DUBLIN — Northern Ireland's most prominent anti-abortion activist was convicted Wednesday of harassing the director of Belfast's only abortion clinic in the latest chapter of a bitter two-year confrontation.

Bernadette Smyth, leader of the Precious Life group, was convicted on two counts of threatening Dawn Purvis, who runs British family planning service Marie Stopes' Belfast branch.

It is the only such clinic on the island of Ireland, where abortion is legal only in extreme cases where a woman's life is deemed at risk from her pregnancy.

Belfast Judge Chris Holmes said he would sentence Smyth on Dec. 17, when she could face a jail sentence.
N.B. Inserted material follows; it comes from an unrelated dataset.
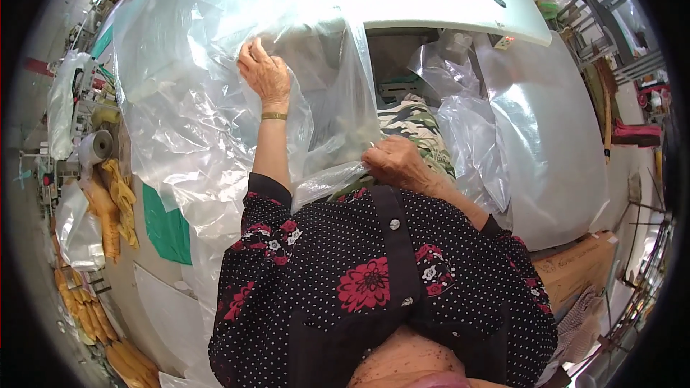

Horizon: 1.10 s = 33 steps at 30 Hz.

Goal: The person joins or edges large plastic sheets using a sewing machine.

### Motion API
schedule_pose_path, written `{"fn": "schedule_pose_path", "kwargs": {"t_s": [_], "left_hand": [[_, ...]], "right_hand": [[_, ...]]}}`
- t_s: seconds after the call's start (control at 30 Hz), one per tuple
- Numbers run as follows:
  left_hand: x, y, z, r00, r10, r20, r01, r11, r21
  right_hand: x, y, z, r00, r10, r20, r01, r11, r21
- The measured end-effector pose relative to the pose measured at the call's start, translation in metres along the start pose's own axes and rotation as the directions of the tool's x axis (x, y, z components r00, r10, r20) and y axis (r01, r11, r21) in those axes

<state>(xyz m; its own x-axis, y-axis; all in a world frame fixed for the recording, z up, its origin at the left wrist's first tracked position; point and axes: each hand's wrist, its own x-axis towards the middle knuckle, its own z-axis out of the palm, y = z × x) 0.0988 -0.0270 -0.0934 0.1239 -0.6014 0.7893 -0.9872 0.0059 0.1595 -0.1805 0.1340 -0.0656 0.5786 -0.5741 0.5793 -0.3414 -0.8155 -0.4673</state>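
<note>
- Right hand (pixel 395 162) pinched the clear plastic sheet (pixel 190 108).
- Left hand (pixel 266 77) curled over it; couldn't tell its grip.
- Sheet hid some white table (pixel 431 6).
- Cardboard box (pixel 575 267) sat right.

A smooth, glossy white table (pixel 431 11) with a rounded right corner catches bright, whitish glare along its top. Past that corner stands a grey slatted piece of furniture (pixel 614 25), its material unclear. Well below the table's right end sits a brown cardboard box (pixel 578 266). Dull grey floor (pixel 126 273) shows at left.
</note>
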Motion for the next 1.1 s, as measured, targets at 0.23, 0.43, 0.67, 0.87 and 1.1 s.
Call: {"fn": "schedule_pose_path", "kwargs": {"t_s": [0.23, 0.43, 0.67, 0.87, 1.1], "left_hand": [[-0.002, 0.013, 0.003, 0.997, -0.076, -0.02, 0.076, 0.997, 0.013], [-0.002, -0.005, 0.012, 0.995, -0.06, -0.076, 0.066, 0.995, 0.072], [0.006, 0.024, 0.002, 0.991, -0.118, -0.065, 0.118, 0.993, -0.01], [0.009, 0.026, 0.008, 0.984, -0.123, -0.125, 0.119, 0.992, -0.04], [0.021, 0.016, -0.019, 0.996, -0.064, -0.061, 0.061, 0.997, -0.044]], "right_hand": [[0.004, -0.004, 0.001, 1.0, -0.009, -0.008, 0.009, 1.0, -0.016], [0.002, -0.004, 0.001, 1.0, 0.006, -0.016, -0.007, 1.0, -0.025], [-0.002, 0.0, 0.009, 1.0, 0.013, -0.009, -0.013, 1.0, -0.013], [0.001, 0.001, 0.009, 1.0, 0.025, -0.013, -0.025, 1.0, -0.011], [0.0, 0.005, 0.014, 0.998, -0.036, -0.06, 0.031, 0.997, -0.076]]}}
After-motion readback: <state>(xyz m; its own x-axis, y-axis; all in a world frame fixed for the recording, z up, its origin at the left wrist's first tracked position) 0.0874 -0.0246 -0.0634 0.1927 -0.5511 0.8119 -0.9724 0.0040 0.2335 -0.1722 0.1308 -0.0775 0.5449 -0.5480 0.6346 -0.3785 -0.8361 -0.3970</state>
The judge accused Smyth and her legal team of slandering Purvis and the detective who investigated the complaint.

"Throughout this case there has been a concerted attack on anyone seen to be getting in the way of Ms. Smyth," the judge said.

Holmes said he would place a restraining order on Smyth, barring her from protesting outside the clinic and ordered her to pay it unspecified cash damages. He accepted prosecution evidence that when Purvis asked her to stop threatening women entering the building, she replied: "You ain't seen harassment yet, darling."

Smyth said she would appeal the verdict and remained determined to force the clinic's closure. It has experienced daily street protests since its October 2012 opening.

Her lawyer, Aiden Carlin, called the verdict "a disappointment for Christians throughout the world."

The clinic advises hundreds of women annually on how to receive abortions in England, where the practice has been legal since 1967. It provides abortion-inducing pills to legally qualified patients if they are less than nine weeks pregnant, but doesn't offer surgical abortions.

An estimated 4,000 women from the Republic of Ireland, and 1,000 from Northern Ireland, travel annually to England for terminations.